## Task directions:
With the pictures omitted, write out the entries that follow exactly as they stand.

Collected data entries

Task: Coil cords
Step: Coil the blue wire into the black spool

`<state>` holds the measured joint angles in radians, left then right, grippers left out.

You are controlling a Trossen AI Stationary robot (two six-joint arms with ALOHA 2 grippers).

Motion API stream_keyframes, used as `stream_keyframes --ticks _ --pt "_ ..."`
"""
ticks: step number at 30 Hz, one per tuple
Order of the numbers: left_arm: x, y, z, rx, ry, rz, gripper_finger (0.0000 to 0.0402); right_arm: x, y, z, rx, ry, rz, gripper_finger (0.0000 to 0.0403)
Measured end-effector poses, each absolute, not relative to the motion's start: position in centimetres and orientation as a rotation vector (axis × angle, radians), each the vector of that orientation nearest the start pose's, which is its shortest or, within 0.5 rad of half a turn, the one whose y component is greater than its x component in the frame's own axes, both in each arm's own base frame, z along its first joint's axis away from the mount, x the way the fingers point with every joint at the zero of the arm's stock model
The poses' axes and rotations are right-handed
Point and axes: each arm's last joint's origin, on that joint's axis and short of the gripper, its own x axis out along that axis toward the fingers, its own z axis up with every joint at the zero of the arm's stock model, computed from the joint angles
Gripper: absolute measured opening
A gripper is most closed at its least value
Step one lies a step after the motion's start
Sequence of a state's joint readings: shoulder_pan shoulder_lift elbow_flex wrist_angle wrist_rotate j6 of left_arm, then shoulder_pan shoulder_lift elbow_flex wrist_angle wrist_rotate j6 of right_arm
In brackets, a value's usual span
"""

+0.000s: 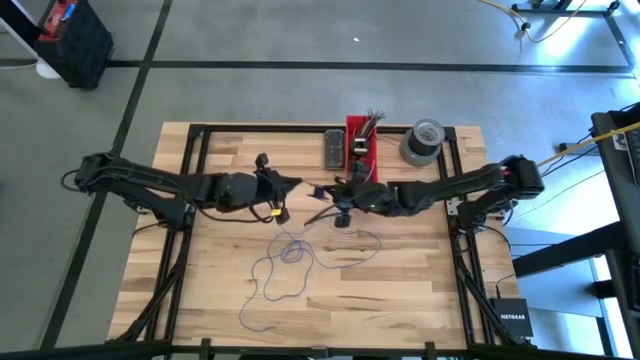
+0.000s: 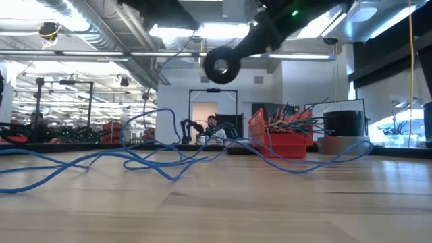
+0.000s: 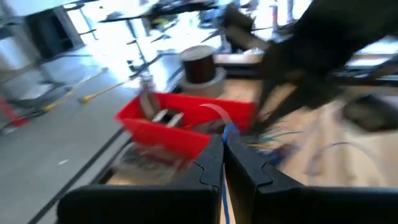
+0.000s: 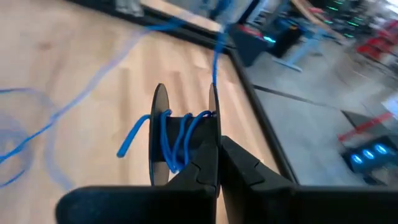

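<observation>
Overhead, the right gripper clamps a spool, half hidden behind its fingers; the left gripper pinches the blue cord, which sprawls mid-table, barely traceable.

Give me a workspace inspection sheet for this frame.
Surface: wooden table, bare at the near edge.
Job's things: blue cord lying in loose loops; a few turns wound on a spool.
Clutter: red bin of wire ends, tape roll.
Grippers: left gripper jaws shut on the cord; right gripper shut on the spool.
Cables: yellow cable on the floor.
Surroundings: workshop racks behind; router beside the table.
</observation>
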<state>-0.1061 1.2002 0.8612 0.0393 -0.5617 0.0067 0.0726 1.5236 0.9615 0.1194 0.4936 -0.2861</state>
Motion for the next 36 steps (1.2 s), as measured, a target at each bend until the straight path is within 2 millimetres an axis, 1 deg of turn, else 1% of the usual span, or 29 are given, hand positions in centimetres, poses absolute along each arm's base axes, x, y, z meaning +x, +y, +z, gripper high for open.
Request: stream_keyframes --ticks 3,6,9,14,20,24,30,36 --pt "26.7 -1.8 29.8 0.086 0.261 0.384 0.0005 34.1 0.1 24.0 -0.376 0.453 -0.424 0.0008" --pt "27.2 -2.1 29.7 0.076 0.234 0.371 0.0005 34.8 -0.6 23.7 -0.337 0.401 -0.431 0.0008" --pt "27.9 -2.2 29.1 0.079 0.237 0.365 0.0005 35.3 -1.0 23.6 -0.29 0.347 -0.427 0.0008" --pt "28.7 -1.9 28.4 0.075 0.256 0.351 0.0005 35.4 -0.9 24.0 -0.271 0.305 -0.419 0.0008" --pt "28.9 -1.7 28.5 0.05 0.228 0.351 0.0005 35.6 -0.7 24.3 -0.254 0.267 -0.376 0.0008" --pt "29.1 -1.7 28.1 0.087 0.256 0.347 0.0005 35.6 -0.7 24.3 -0.248 0.267 -0.361 0.0008" --pt "28.3 -1.6 29.1 0.094 0.222 0.363 0.0005 35.4 -0.7 23.5 -0.264 0.352 -0.351 0.0008" --pt "28.3 -1.6 29.1 0.096 0.221 0.366 0.0005 35.5 -0.5 23.8 -0.234 0.309 -0.298 0.0008"
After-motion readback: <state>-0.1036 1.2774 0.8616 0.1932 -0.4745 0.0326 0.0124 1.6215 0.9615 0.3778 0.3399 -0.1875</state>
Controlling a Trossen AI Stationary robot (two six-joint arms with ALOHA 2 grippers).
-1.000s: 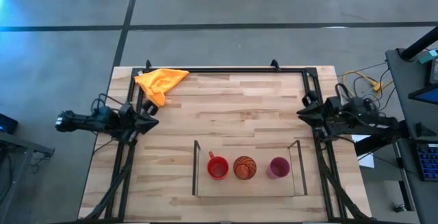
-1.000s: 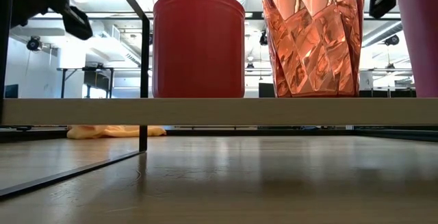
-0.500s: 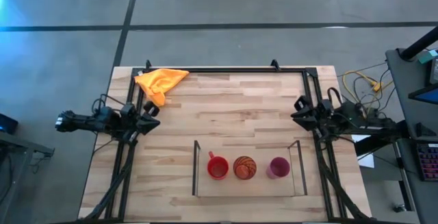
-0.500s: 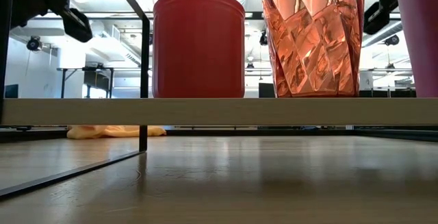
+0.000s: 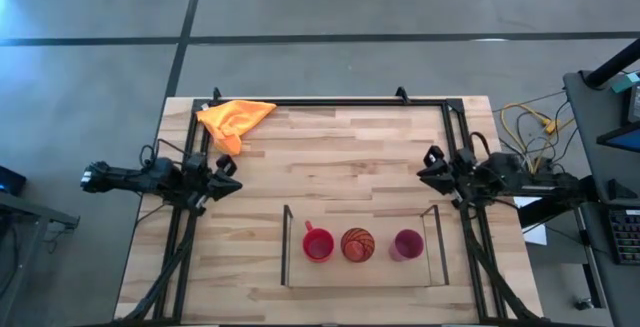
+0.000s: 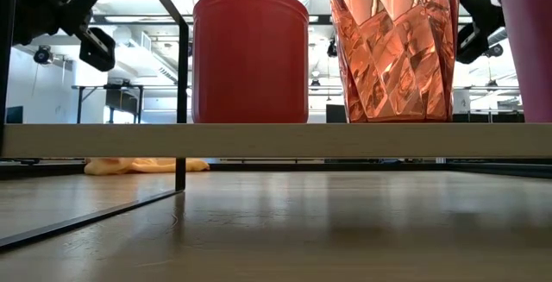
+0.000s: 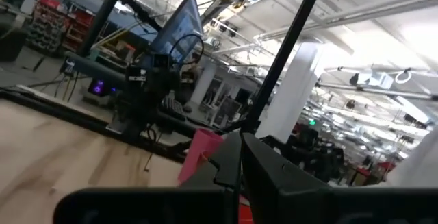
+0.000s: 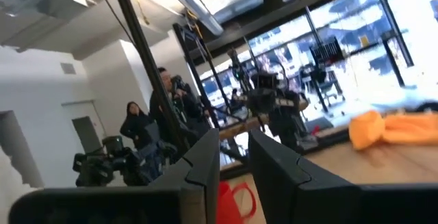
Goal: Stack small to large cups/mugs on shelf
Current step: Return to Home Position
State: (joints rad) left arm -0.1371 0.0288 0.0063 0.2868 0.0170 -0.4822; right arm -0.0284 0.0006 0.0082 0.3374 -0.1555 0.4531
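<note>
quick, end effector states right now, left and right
Left end effector: closed, holding nothing.
Right end effector: slightly open, holding nothing.

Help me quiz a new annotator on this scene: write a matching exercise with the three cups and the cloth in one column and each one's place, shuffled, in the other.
Things:
1. red mug
2. orange cup
3. pink tumbler
4. yellow-orange cloth

Places:
A. middle of the row on the shelf
B. on the bare tabletop, off the shelf
C. right end of the row on the shelf
D. left end of the row on the shelf

Pairs: 1-D, 2-A, 3-C, 4-B
</note>
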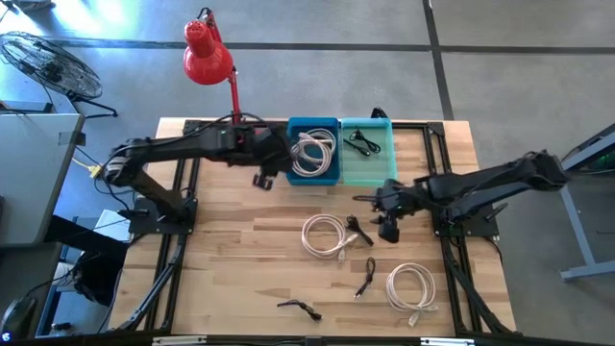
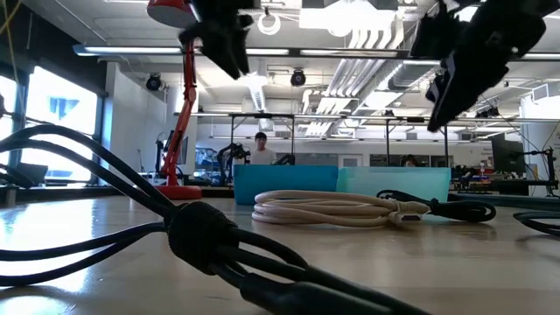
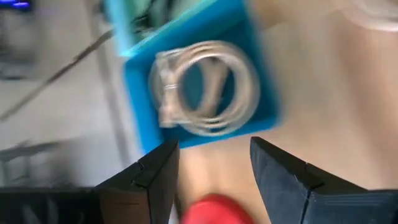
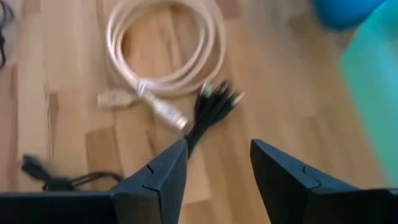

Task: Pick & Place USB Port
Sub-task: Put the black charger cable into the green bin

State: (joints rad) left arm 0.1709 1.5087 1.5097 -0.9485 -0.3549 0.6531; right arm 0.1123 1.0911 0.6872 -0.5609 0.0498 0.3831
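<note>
You have three white coiled cables: one in the blue bin (image 1: 314, 150) at the bench's far edge, one (image 1: 324, 234) mid-bench, one (image 1: 411, 286) toward the near right corner. Four thin black cables: one in the teal bin (image 1: 368, 149), one (image 1: 359, 230) beside the middle coil, two nearer the front edge. Your left pincer (image 1: 263, 180) hangs open and empty beside the blue bin; your right pincer (image 1: 388, 231) is open, empty, above the slatted wood bench (image 1: 240, 269).

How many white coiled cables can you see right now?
3. One white coiled cable in the blue bin, one mid-table, one near the front right. None looks hidden.
</note>
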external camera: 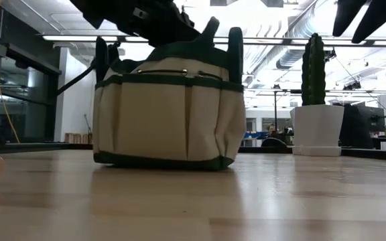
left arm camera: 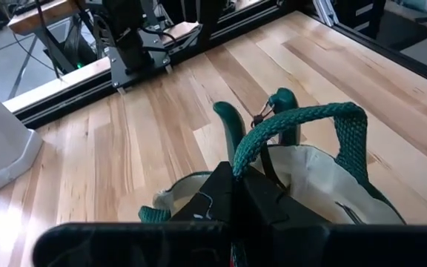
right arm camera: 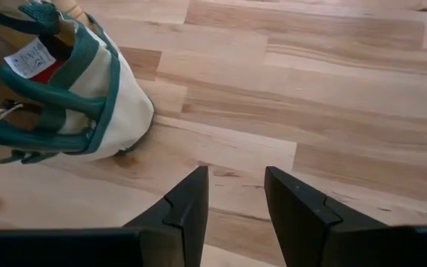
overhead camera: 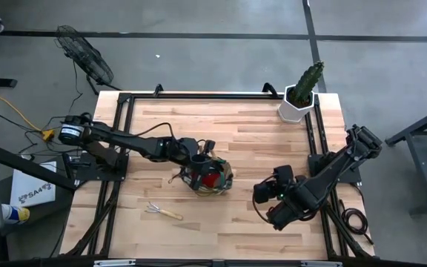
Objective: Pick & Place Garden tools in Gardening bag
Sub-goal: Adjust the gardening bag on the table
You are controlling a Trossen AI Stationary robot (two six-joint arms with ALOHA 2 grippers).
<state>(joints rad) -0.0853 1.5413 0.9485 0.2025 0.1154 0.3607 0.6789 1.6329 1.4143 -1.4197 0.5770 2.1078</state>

## Expected answer:
Task: Coil cords
Step: Coil the blue wire into the black spool

`<state>` holds the measured joint angles in radians, left then right, grippers left out.

You are controlling a Trossen AI Stationary robot (two six-joint arms with ALOHA 2 grippers).

Motion API stream_keyframes, used as `stream_keyframes --ticks _ --pt "_ ..."`
"""
ticks: step number at 30 Hz, one per tuple
Order of the numbers: left_arm: x, y, z, rx, ry, rz, gripper_finger (0.0000 to 0.0402); right_arm: x, y, z, rx, ry, rz, gripper_finger (0.0000 to 0.0403)
Measured end-effector poses, each absolute, not relative to the motion's start: position in centimetres and orientation as a rotation vector (axis × angle, radians), each the vector of that orientation nearest the start pose's, which is its shortest or, within 0.5 rad of half a turn, the one whose y component is greater than its x component in the frame's own axes, both in each arm's own base frame, z along its first joint's axis away from the mount, x the way the fingers point with every joint at the zero of the arm's stock model
The poses' axes and rotations are right-handed
Point and axes: each arm's last joint's origin, on that joint's axis and short of the gripper, its own x axis out along that axis toward the fingers, its own z axis up with every joint at the zero of the arm's stock model, computed from the joint angles
Gripper: absolute measured opening
A gripper is most closed at its least value
Step one lies a step after the motion's start
Sequence of a state's joint readings: shoulder_pan shoulder_lift elbow_flex wrist_angle wrist_rotate j6 of left_arm, then shoulder_pan shoulder_lift elbow_flex wrist_angle wrist_rotate j6 of right_arm
In brackets, a value's usual span
"""

+0.000s: 
+0.000s: 
+0.000s: 
+0.000s: 

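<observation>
Overhead, the right gripper clamps a spool, half hidden behind its fingers; the left gripper pinches the blue cord, which sprawls mid-table, barely traceable.

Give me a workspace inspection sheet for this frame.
Surface: wooden table, bare at the near edge.
Job's things: blue cord lying in loose loops; a few turns wound on a spool.
Clutter: red bin of wire ends, tape roll.
Grippers: left gripper jaws shut on the cord; right gripper shut on the spool.
Cables: yellow cable on the floor.
Surroundings: workshop racks behind; router beside the table.
</observation>
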<state>-0.1061 1.2002 0.8612 0.0393 -0.5617 0.0067 0.0726 1.5236 0.9615 0.1194 0.4936 -0.2861</state>
Motion for the next 36 steps (1.2 s), as measured, a target at each bend until the straight path is within 2 millimetres an axis, 1 deg of turn, else 1% of the usual span, or 29 are given, hand positions in centimetres, poses absolute along each arm's base axes, x, y, z meaning +x, +y, +z, gripper high for open.
Request: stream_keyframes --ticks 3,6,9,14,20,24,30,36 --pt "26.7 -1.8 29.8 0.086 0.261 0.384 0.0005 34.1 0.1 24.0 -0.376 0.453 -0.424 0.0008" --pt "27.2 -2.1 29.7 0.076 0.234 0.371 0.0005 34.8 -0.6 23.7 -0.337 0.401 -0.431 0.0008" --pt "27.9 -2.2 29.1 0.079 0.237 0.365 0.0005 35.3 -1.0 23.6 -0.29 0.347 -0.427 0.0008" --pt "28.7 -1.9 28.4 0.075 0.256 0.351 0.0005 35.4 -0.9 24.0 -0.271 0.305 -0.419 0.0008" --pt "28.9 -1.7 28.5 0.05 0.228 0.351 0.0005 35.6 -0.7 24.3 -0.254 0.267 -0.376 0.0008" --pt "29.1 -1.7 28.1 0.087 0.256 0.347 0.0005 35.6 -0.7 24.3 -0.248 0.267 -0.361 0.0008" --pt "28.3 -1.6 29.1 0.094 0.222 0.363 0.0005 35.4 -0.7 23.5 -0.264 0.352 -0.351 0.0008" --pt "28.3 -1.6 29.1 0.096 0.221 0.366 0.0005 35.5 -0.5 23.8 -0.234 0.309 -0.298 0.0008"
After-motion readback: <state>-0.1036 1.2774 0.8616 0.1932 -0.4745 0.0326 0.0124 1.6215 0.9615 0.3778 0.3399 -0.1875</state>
Controlling a Trossen AI Stationary robot (two six-joint arms with ALOHA 2 grippers).
-1.000s: 
-1.000s: 
-0.500s: 
-0.500s: 
+0.000s: 
+0.000s: 
+0.000s: 
+0.000s: 
Goal: Stack small to large cups/mugs on shelf
Current step: Return to Home Position
State: (joints rad) left arm -0.1371 0.0288 0.0063 0.2868 0.0170 -0.4822; right arm -0.0284 0.0006 0.0082 0.3374 -0.1555 0.4531
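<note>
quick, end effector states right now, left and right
Left end effector: closed, holding nothing.
Right end effector: slightly open, holding nothing.

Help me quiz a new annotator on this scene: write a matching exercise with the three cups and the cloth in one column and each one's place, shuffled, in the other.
Things:
1. red mug
2. orange cup
3. pink tumbler
4. yellow-orange cloth

Places:
A. middle of the row on the shelf
B. on the bare tabletop, off the shelf
C. right end of the row on the shelf
D. left end of the row on the shelf

Pairs: 1-D, 2-A, 3-C, 4-B
</note>
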
Task: Pick & Place USB Port
Sub-task: Put the black charger cable into the green bin

State: (joints rad) left arm 0.1709 1.5087 1.5097 -0.9485 -0.3549 0.6531; right arm 0.1123 1.0911 0.6872 -0.5609 0.0498 0.3831
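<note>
You have three white coiled cables: one in the blue bin (image 1: 314, 150) at the bench's far edge, one (image 1: 324, 234) mid-bench, one (image 1: 411, 286) toward the near right corner. Four thin black cables: one in the teal bin (image 1: 368, 149), one (image 1: 359, 230) beside the middle coil, two nearer the front edge. Your left pincer (image 1: 263, 180) hangs open and empty beside the blue bin; your right pincer (image 1: 388, 231) is open, empty, above the slatted wood bench (image 1: 240, 269).

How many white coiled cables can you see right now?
3. One white coiled cable in the blue bin, one mid-table, one near the front right. None looks hidden.
</note>
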external camera: 
left arm camera: 
right arm camera: 
overhead camera: 
Objective: Pick & Place Garden tools in Gardening bag
Sub-goal: Adjust the gardening bag on the table
You are controlling a Trossen AI Stationary robot (two six-joint arms with ALOHA 2 grippers).
<state>(joints rad) -0.0853 1.5413 0.9485 0.2025 0.1154 0.3607 0.6789 1.6329 1.4143 -1.4197 0.5770 2.1078</state>

The complete output has now been given.